Why? Well, let’s cast our minds back to 2016. The idea of autonomous vehicles had gained stratospheric interest, driven by impressive developments in several forms of AI intrinsic to driving. The recipe back then seemed simple: take the state of the science in 2016, fuel it with investment, and boom: Substantial fleets of autonomous vehicles on our streets by 2021.
How naive that sounds today.
Meanwhile, the auto sector was busy designing driving assistance with not much more than classical signal processing and control logic, then expensively analyzing the hazards and risks of these features. They may have been making life safer and easier for drivers, but how sustainable was it when the whole point of autonomy is to take the driver out of the loop altogether?
We now know just how complicated it is to make full autonomy an everyday reality. It demands very sophisticated simulation and tooling to model systems, explore system safety within those models, and then find and trace the root cause of any vulnerabilities found. That spells large, rigorous engineering teams, a big cloud budget, and a substantial fleet.
It means the computer science companies forged in the mid-2010s have needed to develop advanced infrastructure alongside their runtime systems and, across both, have needed to add a lot of automotive expertise and formality. And because the problem they’re solving is so big, all of these firms have limited their target operating domains.
And the automotive firms? They’ve been busy integrating advanced driver assistance system components together into even safer and more useful features. It’s from the automotive world that we get the first global standard for safe automated driving, where drivers can take their hands off the wheel and leave it to the car.
To start with, it’s a tiny operational design domain (maximum 37 mph, in-lane highway driving) given the clunky acronym ALKS, short for Automated Lane-Keeping System. But it’s going to improve incrementally from there, with increased speeds, overtaking, junction handling and eventually urban driving.

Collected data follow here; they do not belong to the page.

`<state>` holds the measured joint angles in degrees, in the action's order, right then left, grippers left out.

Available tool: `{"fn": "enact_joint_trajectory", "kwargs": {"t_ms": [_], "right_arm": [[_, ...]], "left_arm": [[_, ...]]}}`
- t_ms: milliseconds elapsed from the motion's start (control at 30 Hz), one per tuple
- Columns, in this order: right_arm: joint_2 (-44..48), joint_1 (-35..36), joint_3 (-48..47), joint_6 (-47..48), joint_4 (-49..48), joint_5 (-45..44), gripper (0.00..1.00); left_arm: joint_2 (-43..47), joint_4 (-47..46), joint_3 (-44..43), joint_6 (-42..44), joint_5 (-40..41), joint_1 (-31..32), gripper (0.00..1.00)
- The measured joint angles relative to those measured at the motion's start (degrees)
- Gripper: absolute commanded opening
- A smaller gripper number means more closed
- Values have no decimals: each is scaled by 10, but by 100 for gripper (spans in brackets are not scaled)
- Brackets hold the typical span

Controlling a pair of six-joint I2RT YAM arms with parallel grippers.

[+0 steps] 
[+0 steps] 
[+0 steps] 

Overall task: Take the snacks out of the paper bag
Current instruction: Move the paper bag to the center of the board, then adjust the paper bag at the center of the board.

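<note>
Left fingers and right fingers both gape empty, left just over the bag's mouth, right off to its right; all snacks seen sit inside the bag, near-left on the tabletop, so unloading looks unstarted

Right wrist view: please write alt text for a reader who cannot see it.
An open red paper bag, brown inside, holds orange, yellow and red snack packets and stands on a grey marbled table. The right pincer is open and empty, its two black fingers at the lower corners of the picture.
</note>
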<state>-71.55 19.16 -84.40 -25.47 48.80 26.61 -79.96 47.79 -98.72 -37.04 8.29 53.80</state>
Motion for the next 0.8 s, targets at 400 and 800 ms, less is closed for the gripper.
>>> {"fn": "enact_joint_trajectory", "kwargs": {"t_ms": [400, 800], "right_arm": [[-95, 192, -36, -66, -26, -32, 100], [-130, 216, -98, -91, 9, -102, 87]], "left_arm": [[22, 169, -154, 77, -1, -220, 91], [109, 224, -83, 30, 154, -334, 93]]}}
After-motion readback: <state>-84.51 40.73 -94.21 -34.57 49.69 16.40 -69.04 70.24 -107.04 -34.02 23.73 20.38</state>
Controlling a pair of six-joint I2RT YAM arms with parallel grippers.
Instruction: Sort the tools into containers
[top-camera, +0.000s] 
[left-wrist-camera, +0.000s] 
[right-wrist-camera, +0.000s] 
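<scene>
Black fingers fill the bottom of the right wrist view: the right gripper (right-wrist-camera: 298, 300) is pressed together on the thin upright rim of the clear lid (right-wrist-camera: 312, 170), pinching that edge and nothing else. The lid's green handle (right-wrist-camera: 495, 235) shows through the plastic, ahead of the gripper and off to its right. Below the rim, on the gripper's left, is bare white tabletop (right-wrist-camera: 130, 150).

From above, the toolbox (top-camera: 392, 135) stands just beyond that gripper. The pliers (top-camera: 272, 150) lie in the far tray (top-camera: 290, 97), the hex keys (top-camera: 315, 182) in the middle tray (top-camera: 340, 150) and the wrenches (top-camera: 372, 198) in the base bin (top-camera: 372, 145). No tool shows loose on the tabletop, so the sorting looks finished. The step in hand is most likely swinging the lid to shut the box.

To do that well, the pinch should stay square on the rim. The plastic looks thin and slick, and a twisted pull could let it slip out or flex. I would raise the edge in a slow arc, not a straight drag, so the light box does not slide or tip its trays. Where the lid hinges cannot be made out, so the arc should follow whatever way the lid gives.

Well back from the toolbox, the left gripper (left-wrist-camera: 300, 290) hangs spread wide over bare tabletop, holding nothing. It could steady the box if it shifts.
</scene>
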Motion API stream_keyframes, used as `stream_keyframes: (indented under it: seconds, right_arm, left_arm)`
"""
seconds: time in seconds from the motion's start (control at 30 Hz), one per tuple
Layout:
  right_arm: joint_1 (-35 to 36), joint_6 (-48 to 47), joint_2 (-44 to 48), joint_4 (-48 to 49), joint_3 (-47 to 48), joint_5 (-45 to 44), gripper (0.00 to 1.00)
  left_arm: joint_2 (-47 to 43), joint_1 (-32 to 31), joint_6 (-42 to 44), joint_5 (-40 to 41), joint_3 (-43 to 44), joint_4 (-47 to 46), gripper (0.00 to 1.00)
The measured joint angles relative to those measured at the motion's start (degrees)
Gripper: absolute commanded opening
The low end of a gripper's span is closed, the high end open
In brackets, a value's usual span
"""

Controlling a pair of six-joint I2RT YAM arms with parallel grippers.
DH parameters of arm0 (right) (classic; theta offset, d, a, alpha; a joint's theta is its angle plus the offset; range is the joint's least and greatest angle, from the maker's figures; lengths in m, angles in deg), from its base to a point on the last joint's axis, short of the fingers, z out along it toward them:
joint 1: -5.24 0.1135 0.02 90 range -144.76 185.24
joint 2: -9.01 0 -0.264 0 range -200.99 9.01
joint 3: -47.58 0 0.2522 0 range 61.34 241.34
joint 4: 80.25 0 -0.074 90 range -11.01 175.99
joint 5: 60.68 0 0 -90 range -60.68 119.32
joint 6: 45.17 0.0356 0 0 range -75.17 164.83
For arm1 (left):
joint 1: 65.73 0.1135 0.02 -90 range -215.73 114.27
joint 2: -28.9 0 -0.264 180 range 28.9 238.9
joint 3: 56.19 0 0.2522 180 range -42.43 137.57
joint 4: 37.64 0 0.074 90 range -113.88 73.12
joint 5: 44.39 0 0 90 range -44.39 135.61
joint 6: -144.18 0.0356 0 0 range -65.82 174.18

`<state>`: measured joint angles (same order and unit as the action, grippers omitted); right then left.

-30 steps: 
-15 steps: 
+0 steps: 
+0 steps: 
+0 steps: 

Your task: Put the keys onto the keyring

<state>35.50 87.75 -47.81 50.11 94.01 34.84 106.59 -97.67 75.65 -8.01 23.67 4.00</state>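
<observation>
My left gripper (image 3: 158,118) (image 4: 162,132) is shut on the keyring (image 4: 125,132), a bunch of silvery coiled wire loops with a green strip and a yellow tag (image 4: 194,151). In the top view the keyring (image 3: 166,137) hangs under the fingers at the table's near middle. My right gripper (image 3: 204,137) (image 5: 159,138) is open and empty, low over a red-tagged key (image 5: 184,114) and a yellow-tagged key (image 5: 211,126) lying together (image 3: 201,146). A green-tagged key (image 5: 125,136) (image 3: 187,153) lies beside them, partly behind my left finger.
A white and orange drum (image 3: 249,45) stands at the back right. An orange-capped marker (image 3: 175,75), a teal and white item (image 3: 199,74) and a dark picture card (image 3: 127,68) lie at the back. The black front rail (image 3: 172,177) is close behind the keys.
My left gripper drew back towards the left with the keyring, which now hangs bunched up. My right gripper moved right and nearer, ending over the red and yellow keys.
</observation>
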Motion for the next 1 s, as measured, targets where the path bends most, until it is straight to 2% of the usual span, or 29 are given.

Even this tiny autonomous system requires a gargantuan amount of software modeling and testing infrastructure. So much so that auto firms are starting to become software companies—and that’s not so easy.
The industry wasn’t wrong to say that automated driving is coming. It is, it’s just that $50 billion and five years were terrible guesses.
The self-driving companies lucky enough to have raised “escape velocity capital” will deliver Level 4 systems and broaden out their operational design domains geo-locationally. They’re the hare in the race. But it’s the tortoise—the automotive sector—that currently looks set to deliver the greatest utility from automated driving by functionally expanding its operational design domain.
Which will win long term? That depends on whether auto firms can truly become software companies before the tech companies develop sufficient automotive expertise. Putting to one side Tesla, an auto firm that’s also a software firm (or is it the other way around?), I wouldn’t like to say.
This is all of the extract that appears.